This is Saturn!

Huge TV screens showed pictures as they came in from the Voyager. Every few minutes a picture changed. A close view of the planet, black-and-white streamlines and whorls. Rings, hundreds of them, like a close-up of a phonograph record. Saturn again, in color, with his rings in wide angle. Sections of the rings in closeup. Shots of moons. All just as it came in, so that the press saw it as soon as the scientists.

At the Jupiter passings the pictures had come in faster, in vivid swirls and endless storms, God making merry with an airbrush, and four moons that turned out to be worlds in their own right. But to balance that they’d soon see Titan, which was known to have an atmosphere. Sagan and the other scientists weren’t saying they hoped to find life on Titan — but they were certainly interested in the giant moon, which had so far been disappointingly featureless.

The screens shifted, and the babble in the room fell off for a moment. A moon like a giant eyeball: one tremendous crater of the proportions of an iris, with a central peak for the pupil. Anything bigger, Nat thought, would have shattered the whole moon. He heard a female voice say, “Well, we’ve located the Death Star,” and he grinned without turning around. What do the newspeople think of us? He could picture himself: the idiot grin, mouth slightly open, drifting down the line of screens without looking where he was going, tripping over cables.

Nat couldn’t make himself care. A screen changed to show something like a dry riverbed or three twined plumes of smoke or … F-ring, the printout said. Nat said, “What the hell …”

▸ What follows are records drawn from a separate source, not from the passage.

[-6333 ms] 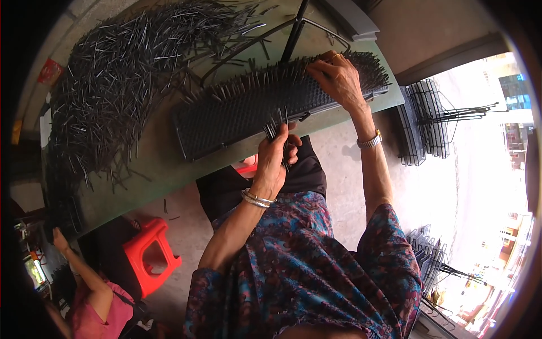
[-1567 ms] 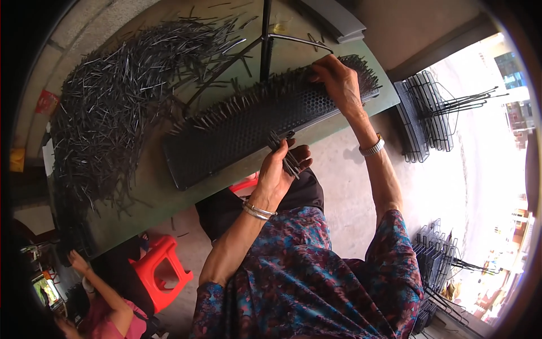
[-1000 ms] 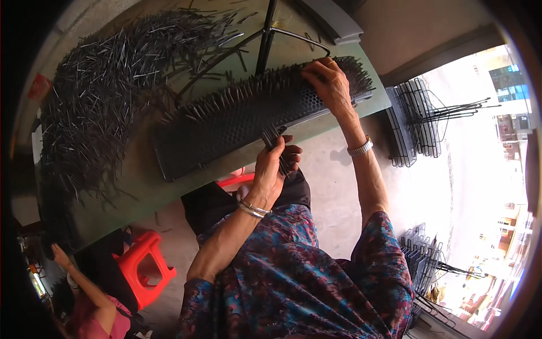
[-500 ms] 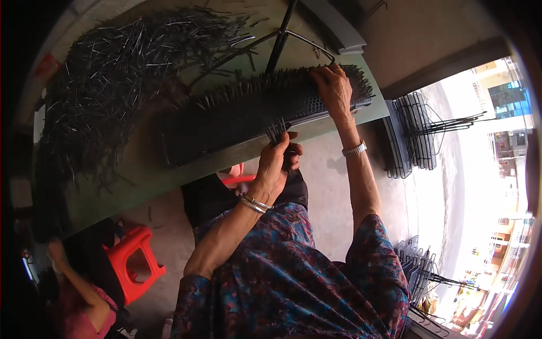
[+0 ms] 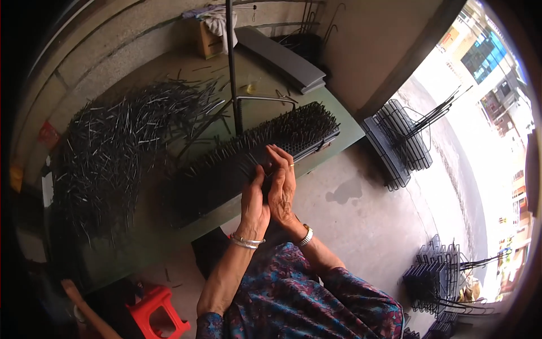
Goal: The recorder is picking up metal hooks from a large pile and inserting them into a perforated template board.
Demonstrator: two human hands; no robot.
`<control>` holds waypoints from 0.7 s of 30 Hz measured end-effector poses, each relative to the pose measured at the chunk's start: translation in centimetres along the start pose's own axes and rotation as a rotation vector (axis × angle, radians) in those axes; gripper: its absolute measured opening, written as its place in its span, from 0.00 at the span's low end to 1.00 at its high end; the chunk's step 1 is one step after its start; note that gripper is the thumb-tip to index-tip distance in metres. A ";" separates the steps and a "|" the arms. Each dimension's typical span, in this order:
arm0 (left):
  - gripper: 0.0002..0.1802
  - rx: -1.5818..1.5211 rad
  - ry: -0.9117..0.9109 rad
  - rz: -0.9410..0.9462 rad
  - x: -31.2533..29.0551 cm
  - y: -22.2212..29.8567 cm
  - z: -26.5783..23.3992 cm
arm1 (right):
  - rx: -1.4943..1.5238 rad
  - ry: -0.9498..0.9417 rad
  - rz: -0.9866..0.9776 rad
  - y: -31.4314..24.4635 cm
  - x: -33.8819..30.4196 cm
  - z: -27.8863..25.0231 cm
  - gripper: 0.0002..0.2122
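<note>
My left hand (image 5: 255,202) is closed on a small bundle of thin dark sticks (image 5: 247,164), whose ends show above its thumb. Pressed against it, my right hand (image 5: 282,186) has its fingers curled together over the same bundle; its palm is hidden. Both hands are just in front of a long black perforated board (image 5: 197,189) lying along the table's near edge. Many short dark sticks (image 5: 307,124) stand upright in the board's holes, densest at the right end. Bare holes show in front of the standing rows.
A big heap of loose dark sticks (image 5: 124,135) covers the left of the green table (image 5: 124,251). A black metal stand (image 5: 231,73) rises behind the board. Grey panels (image 5: 282,56) lie farther back. Wire racks (image 5: 403,141) stand right. A red stool (image 5: 161,311) and another person's arm (image 5: 84,311) are lower left.
My right hand has left the standing sticks at the board's right end and come down left to meet my left hand. The view has shifted, showing more of the table's back.
</note>
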State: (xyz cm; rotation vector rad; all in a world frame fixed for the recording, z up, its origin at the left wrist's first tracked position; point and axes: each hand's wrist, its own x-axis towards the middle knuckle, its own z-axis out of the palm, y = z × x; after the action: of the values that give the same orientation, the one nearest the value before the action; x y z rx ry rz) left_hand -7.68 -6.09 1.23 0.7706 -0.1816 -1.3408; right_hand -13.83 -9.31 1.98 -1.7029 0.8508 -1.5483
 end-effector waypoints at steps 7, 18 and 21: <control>0.22 0.058 0.028 -0.083 -1.0 -0.9 -1.3 | -0.282 -0.113 0.173 1.4 -0.9 -0.4 0.15; 0.15 0.210 -0.093 -0.227 -1.7 -1.2 0.0 | 0.145 -0.563 0.704 1.3 4.0 -7.6 0.14; 0.15 0.223 -0.091 -0.264 -1.8 -1.4 -0.3 | 0.181 -0.607 0.771 1.1 4.0 -8.3 0.12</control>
State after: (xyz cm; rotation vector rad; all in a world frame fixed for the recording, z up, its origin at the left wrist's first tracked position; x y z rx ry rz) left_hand -9.12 -4.35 0.66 0.9458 -0.3135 -1.6257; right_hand -21.77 -13.68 3.80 -1.3461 0.8536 -0.5307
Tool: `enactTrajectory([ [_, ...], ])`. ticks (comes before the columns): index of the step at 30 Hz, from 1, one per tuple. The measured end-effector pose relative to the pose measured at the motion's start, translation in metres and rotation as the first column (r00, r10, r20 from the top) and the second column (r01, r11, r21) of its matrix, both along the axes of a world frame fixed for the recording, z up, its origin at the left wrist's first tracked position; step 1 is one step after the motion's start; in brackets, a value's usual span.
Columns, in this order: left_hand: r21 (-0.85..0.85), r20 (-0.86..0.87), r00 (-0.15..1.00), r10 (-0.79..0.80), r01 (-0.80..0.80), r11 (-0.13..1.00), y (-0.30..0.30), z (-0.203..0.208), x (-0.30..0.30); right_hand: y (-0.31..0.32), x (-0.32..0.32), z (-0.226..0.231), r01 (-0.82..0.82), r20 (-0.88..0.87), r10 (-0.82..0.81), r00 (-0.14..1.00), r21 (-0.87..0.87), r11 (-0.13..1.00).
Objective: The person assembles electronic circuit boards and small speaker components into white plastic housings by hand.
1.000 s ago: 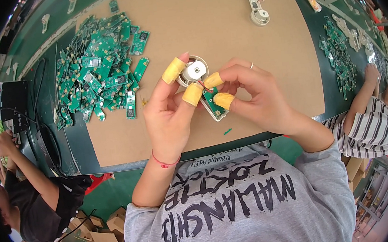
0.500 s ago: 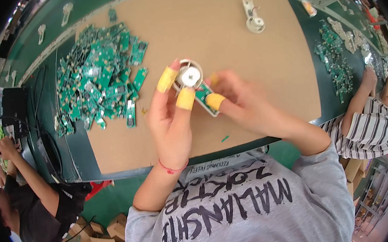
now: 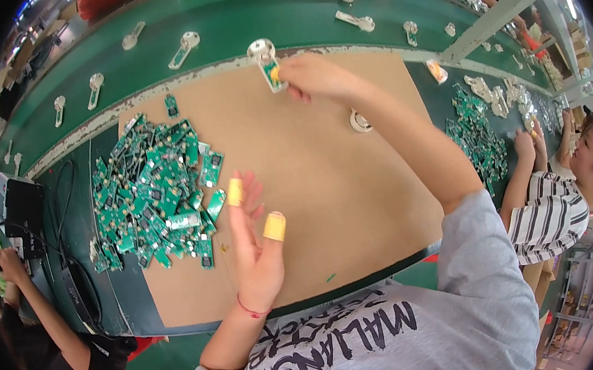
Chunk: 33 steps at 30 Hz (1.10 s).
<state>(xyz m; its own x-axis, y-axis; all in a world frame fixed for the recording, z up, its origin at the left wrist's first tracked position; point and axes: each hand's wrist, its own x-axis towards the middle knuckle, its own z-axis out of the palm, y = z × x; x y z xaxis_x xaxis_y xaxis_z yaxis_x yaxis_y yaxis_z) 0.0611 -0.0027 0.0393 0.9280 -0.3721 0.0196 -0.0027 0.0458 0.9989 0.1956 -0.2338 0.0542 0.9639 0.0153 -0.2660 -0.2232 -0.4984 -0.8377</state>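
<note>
At the far edge of the brown sheet (image 3: 347,194), the right hand (image 3: 314,76) has the casing (image 3: 262,55), its grip clamped on the narrow end at the right side; whether the casing hangs free or touches the white ledge (image 3: 207,71) is hard to tell from this angle. The left hand (image 3: 253,243) is over the sheet near the board pile (image 3: 154,191), thumb and fingers apart with nothing between them.

The casing should handle as light and stiff, probably smooth enough to slide a little. The long side rims look the best place to pinch; the green board (image 3: 268,68) seems the fragile part, so pressure is better kept off its face.

It is off-white, with a round, cup-like end pointing away from the person and a narrow arm toward them, the board lying in that arm. Similar casings (image 3: 184,49) lie on the green strip (image 3: 244,11) beyond.
</note>
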Motion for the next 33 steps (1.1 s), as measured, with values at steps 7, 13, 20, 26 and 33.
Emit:
enactTrajectory([
  [7, -0.019, -0.008, 0.995, -0.097, 0.097, 0.995, -0.006, -0.007, 0.003, -0.065, 0.126, -0.05, 0.098, 0.082, -0.058, 0.995, -0.655, 0.75],
  [13, 0.021, 0.014, 0.996, -0.085, 0.085, 0.996, 0.002, -0.002, 0.007, -0.118, 0.101, -0.054, 0.821, 0.824, -0.185, 0.535, -0.456, 0.344],
  [20, 0.054, 0.028, 0.994, -0.104, 0.103, 0.993, 0.001, 0.0, 0.007, -0.17, 0.129, -0.082, 0.587, 0.45, -0.388, 0.805, -0.701, 0.405],
  [26, 0.379, 0.316, 0.916, -0.248, 0.118, 0.918, 0.001, -0.003, 0.011, -0.147, 0.102, -0.048, 0.337, 0.329, -0.308, 0.893, -0.034, 0.941],
  [33, 0.644, 0.738, 0.622, -0.263, -0.529, 0.553, 0.013, -0.013, 0.068, -0.029, -0.049, 0.011, -0.087, 0.099, 0.077, 0.992, 0.096, 0.992],
])
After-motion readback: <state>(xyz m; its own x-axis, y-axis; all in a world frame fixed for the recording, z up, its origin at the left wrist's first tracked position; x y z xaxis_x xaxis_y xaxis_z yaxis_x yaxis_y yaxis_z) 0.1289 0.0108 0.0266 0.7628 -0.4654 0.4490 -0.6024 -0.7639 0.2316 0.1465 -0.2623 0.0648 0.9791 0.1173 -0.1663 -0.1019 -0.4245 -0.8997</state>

“You’d know if you’d been here last night.”

“I’ve got to get some sleep.” Nat didn’t need to look around. He’d written two books with Wade Curtis; he expected to recognize that voice in Hell, when they planned their escape. Wade Curtis talked like he had an amplifier in his throat, turned high. Partly that was his military training, partly the deafness he’d earned as an artillery officer.

He also had a tendency to lecture. “F-ring,” he said. “You know, like A, B, C, rings, only they’re named in order of discovery, not distance from the planet, so the system’s all screwed up. The F-ring is the one just outside the big body of rings. It’s thin. Nobody ever saw it until the space probes went out there, and Pioneer didn’t get much of a picture even then.”

Nat held up his hand. I know, I know, the gesture said. Curtis shrugged and was quiet.

But the F-ring didn’t look normal at all. It showed as three knotted streamers of gas or dust or God knows what all braided together. “Braided,” Nat said. “What does that?”

“None of the astronomers wanted to say.”

“Okay, I can see why. Catch me in a mistake, I shrug it off. A scientist, he’s betting his career.”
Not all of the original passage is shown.